### Prompt
Repeat the data exactly as given below, dropping every picture.

### Recorded information
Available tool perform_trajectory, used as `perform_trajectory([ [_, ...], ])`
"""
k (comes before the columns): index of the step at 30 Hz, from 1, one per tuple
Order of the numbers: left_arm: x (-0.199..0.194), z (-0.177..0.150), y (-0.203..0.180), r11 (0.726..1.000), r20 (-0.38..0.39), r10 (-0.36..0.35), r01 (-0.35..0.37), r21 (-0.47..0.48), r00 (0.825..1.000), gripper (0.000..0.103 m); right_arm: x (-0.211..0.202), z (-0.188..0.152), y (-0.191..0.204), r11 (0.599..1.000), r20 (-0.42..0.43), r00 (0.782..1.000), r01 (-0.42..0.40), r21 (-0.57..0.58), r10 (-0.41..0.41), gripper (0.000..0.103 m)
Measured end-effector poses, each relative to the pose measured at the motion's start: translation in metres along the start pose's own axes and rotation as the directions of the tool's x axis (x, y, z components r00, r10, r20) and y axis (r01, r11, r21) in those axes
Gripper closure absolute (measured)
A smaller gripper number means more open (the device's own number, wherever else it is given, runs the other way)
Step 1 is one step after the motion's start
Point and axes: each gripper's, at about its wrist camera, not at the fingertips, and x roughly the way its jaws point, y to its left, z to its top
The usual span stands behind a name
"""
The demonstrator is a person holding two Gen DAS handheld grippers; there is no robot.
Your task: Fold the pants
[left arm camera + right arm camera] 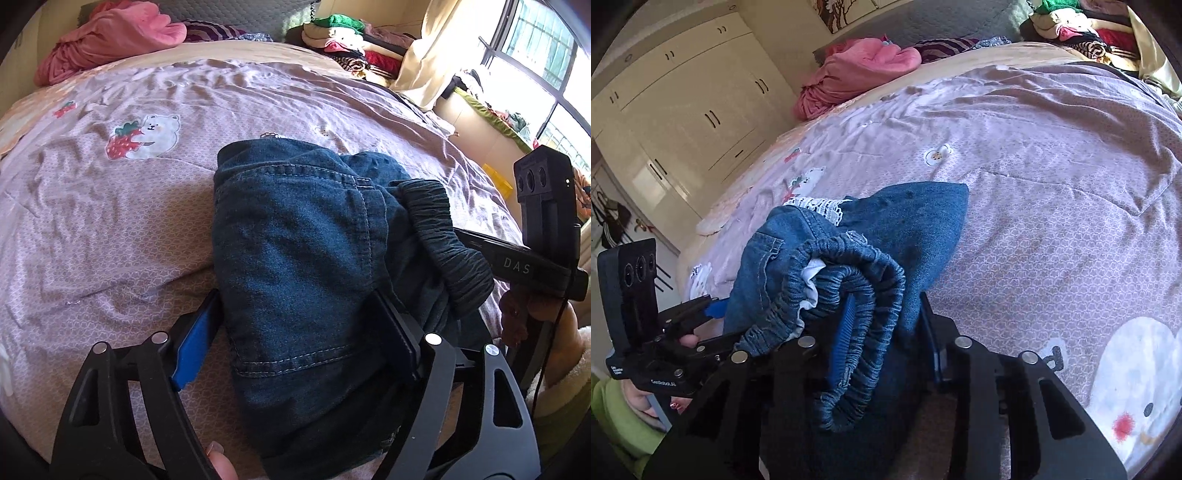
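Note:
The folded dark blue denim pants (306,258) lie bunched on the bed, with the elastic waistband (443,236) at the right. My left gripper (295,332) straddles the bundle's near end, its blue-padded fingers (195,350) wide on both sides of it. In the right wrist view the pants (886,236) are lifted in a bundle, and my right gripper (886,339) has its fingers around the waistband (857,332) and the denim. The right gripper also shows in the left wrist view (524,266), and the left gripper shows in the right wrist view (701,314).
The bed has a lilac cover (110,221) with bear and strawberry prints. A pink garment (110,37) lies at the headboard. Stacked clothes (351,44) sit at the far right corner. White wardrobes (683,110) stand left of the bed, and a window (546,55) is at the right.

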Motion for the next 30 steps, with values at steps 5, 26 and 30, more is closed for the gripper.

### Task result
Available tool perform_trajectory, used as `perform_trajectory([ [_, ...], ])`
"""
k (comes before the columns): index of the step at 30 Hz, from 1, one per tuple
Order of the numbers: left_arm: x (-0.199..0.194), z (-0.177..0.150), y (-0.203..0.180), r11 (0.726..1.000), r20 (-0.38..0.39), r10 (-0.36..0.35), r01 (-0.35..0.37), r21 (-0.47..0.48), r00 (0.825..1.000), gripper (0.000..0.103 m); right_arm: x (-0.211..0.202), z (-0.188..0.152), y (-0.191..0.204), r11 (0.599..1.000), r20 (-0.42..0.43), r00 (0.782..1.000), r01 (-0.42..0.40), r21 (-0.57..0.58), r10 (-0.41..0.41), gripper (0.000..0.103 m)
Measured end-effector poses, each relative to the pose measured at the motion's start: translation in metres along the start pose's own axes and rotation as the directions of the tool's x axis (x, y, z components r00, r10, r20) and y axis (r01, r11, r21) in those axes
Gripper closure absolute (measured)
A smaller gripper number means more open (the device's own number, wherever else it is given, runs the other way)
Step 1 is one step after the motion's start
Point and axes: each gripper's, at about its wrist camera, not at the fingertips, and x roughly the way its jaws point, y to its left, z to its top
The usual span stands behind a name
"""
The demonstrator is a person holding two Gen DAS handheld grippers; there is no robot.
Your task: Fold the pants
[left arm camera + right arm camera] 
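Note:
The folded dark blue denim pants (306,258) lie bunched on the bed, with the elastic waistband (443,236) at the right. My left gripper (295,332) straddles the bundle's near end, its blue-padded fingers (195,350) wide on both sides of it. In the right wrist view the pants (886,236) are lifted in a bundle, and my right gripper (886,339) has its fingers around the waistband (857,332) and the denim. The right gripper also shows in the left wrist view (524,266), and the left gripper shows in the right wrist view (701,314).
The bed has a lilac cover (110,221) with bear and strawberry prints. A pink garment (110,37) lies at the headboard. Stacked clothes (351,44) sit at the far right corner. White wardrobes (683,110) stand left of the bed, and a window (546,55) is at the right.
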
Motion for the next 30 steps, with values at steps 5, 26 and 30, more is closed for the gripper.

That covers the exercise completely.